### Assignment
Please restate, word for word, the lines below that begin at the one with "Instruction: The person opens" and end at the one with "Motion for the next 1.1". Leave out all other lines.

### Data supplied

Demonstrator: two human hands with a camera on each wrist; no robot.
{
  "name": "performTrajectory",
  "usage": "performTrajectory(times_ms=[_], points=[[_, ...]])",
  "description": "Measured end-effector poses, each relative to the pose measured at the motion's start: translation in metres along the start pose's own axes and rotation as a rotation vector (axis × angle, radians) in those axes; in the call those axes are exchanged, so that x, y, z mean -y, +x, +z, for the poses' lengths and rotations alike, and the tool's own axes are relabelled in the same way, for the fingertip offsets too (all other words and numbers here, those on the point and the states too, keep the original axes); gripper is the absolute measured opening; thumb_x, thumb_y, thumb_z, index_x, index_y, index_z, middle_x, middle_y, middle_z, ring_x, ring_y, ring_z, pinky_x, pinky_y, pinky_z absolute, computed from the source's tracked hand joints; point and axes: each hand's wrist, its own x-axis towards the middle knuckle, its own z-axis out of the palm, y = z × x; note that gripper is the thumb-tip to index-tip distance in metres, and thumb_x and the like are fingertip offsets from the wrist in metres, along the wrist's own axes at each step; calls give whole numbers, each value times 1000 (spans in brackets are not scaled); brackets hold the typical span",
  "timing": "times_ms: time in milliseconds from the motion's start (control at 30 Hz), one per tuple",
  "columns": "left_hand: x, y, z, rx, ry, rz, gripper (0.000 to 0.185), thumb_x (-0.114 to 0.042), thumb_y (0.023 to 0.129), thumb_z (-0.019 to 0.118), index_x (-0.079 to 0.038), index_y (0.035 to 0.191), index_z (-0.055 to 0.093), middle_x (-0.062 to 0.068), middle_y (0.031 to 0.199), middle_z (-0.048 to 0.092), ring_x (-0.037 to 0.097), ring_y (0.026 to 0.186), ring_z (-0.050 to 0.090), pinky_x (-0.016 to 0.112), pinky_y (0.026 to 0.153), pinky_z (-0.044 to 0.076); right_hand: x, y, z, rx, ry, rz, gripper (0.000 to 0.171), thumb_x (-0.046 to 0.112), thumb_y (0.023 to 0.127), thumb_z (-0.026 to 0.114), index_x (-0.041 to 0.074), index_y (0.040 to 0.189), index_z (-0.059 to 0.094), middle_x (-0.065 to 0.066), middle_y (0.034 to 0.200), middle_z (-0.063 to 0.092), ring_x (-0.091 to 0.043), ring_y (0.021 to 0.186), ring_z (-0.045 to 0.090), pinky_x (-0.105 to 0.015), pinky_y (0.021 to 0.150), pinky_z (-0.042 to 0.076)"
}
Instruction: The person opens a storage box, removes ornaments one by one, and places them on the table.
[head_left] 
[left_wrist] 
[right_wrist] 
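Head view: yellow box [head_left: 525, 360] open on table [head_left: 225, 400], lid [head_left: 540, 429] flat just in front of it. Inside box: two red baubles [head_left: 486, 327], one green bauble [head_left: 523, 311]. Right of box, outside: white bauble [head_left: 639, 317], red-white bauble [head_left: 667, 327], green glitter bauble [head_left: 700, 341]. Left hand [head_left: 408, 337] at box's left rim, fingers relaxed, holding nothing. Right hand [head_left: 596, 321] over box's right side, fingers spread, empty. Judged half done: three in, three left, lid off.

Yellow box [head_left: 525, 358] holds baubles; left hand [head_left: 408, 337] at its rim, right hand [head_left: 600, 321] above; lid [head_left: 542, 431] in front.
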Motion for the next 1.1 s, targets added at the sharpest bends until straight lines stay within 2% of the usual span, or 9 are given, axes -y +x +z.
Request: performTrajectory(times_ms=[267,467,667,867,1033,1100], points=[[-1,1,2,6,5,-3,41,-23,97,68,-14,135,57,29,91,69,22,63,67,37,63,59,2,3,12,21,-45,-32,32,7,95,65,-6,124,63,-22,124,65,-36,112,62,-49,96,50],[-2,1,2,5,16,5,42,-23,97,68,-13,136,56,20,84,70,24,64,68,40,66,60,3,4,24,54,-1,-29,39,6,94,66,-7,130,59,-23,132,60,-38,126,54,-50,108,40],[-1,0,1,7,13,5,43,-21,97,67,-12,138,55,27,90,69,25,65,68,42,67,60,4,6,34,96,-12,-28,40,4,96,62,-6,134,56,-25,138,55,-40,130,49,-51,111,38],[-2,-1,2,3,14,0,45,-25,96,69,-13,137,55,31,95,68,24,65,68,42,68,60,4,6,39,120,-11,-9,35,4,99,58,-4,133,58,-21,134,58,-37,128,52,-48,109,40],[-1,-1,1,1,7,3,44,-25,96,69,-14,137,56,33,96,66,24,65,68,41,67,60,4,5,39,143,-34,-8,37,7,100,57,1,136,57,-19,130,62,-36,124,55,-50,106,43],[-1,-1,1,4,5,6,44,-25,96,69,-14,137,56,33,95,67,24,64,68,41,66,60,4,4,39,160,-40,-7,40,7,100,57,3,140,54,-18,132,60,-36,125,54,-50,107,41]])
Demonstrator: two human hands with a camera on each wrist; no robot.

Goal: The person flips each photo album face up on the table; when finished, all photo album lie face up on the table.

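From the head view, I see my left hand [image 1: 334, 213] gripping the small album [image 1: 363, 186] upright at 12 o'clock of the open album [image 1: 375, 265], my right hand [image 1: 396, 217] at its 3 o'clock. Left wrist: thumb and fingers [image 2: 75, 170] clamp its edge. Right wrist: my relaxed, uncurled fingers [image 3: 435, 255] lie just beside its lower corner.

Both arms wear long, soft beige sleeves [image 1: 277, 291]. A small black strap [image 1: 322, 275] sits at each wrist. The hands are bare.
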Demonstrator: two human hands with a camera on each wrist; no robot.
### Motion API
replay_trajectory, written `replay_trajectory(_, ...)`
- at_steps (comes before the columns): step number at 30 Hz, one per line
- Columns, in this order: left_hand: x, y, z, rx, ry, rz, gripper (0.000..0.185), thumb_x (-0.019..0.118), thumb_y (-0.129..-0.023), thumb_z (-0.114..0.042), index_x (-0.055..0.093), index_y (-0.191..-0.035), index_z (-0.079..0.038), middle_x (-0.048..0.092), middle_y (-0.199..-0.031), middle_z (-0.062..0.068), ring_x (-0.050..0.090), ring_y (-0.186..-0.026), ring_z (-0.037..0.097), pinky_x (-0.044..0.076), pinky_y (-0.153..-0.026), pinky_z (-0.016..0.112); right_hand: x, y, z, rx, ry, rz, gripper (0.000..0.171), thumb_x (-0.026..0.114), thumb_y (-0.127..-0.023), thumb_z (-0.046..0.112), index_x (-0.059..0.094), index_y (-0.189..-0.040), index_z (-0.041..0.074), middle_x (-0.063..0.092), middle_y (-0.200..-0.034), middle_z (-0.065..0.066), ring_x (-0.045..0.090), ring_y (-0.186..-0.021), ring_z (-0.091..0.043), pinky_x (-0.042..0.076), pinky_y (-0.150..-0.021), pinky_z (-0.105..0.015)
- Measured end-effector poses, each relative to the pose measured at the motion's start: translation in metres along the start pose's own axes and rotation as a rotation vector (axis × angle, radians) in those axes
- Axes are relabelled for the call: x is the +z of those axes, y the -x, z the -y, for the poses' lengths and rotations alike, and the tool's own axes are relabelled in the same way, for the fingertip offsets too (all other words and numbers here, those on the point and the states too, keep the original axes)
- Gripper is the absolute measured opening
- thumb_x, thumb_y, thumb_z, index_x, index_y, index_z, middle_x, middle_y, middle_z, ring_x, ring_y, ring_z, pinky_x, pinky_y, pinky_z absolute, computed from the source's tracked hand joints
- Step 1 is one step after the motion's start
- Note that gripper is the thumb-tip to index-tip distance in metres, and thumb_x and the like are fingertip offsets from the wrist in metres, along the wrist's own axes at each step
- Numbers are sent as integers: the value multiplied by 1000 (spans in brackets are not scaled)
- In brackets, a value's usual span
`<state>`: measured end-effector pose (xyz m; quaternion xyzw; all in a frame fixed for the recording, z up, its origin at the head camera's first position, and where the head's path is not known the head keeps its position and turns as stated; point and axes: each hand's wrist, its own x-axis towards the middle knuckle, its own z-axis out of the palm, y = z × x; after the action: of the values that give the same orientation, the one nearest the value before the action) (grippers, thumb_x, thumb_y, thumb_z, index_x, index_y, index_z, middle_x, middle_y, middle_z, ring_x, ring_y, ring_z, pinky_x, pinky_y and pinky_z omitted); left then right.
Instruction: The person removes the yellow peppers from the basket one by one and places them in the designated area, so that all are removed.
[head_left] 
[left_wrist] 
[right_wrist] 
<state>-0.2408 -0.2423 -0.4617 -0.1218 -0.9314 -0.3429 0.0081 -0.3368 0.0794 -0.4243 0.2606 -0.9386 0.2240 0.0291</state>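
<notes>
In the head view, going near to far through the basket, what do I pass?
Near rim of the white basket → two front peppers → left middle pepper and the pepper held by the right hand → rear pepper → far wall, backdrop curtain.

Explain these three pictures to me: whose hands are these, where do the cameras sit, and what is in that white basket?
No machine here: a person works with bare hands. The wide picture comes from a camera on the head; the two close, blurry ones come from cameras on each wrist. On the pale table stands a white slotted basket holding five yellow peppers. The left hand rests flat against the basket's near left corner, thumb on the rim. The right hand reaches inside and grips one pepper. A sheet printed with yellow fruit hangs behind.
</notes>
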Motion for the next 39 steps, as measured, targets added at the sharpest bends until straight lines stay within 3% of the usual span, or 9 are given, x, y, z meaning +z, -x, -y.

### Task output
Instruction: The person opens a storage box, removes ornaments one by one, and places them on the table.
[head_left] 
[left_wrist] 
[right_wrist] 
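Head view: yellow box [head_left: 525, 360] open on table [head_left: 225, 400], lid [head_left: 540, 429] flat just in front of it. Inside box: two red baubles [head_left: 486, 327], one green bauble [head_left: 523, 311]. Right of box, outside: white bauble [head_left: 639, 317], red-white bauble [head_left: 667, 327], green glitter bauble [head_left: 700, 341]. Left hand [head_left: 408, 337] at box's left rim, fingers relaxed, holding nothing. Right hand [head_left: 596, 321] over box's right side, fingers spread, empty. Judged half done: three in, three left, lid off.

Yellow box [head_left: 525, 358] holds baubles; left hand [head_left: 408, 337] at its rim, right hand [head_left: 600, 321] above; lid [head_left: 542, 431] in front.
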Motion for the next 1.1 s, targets added at the sharpest bends until straight lines stay within 2% of the usual span, or 9 are given, axes -y +x +z.

This answer is complete as it stands.